The response should consist solely of the lines running from the line with "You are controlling" to the end of the data, retyped exactly.

[Available data — start]

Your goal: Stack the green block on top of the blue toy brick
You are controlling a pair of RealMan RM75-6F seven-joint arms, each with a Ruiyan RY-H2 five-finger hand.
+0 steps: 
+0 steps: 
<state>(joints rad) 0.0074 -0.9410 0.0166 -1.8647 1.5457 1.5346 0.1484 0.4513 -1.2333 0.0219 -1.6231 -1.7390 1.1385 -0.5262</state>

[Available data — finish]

## Reply to the task:
You are controlling a pair of RealMan RM75-6F seven-joint arms, each with a Ruiyan RY-H2 five-finger hand.
+0 steps: 
+0 steps: 
<state>(joints rad) 0.0074 -0.9410 0.0166 -1.8647 1.5457 1.5346 0.1484 0.4513 -1.2333 0.0219 -1.6231 -1.7390 1.1385 -0.5262</state>

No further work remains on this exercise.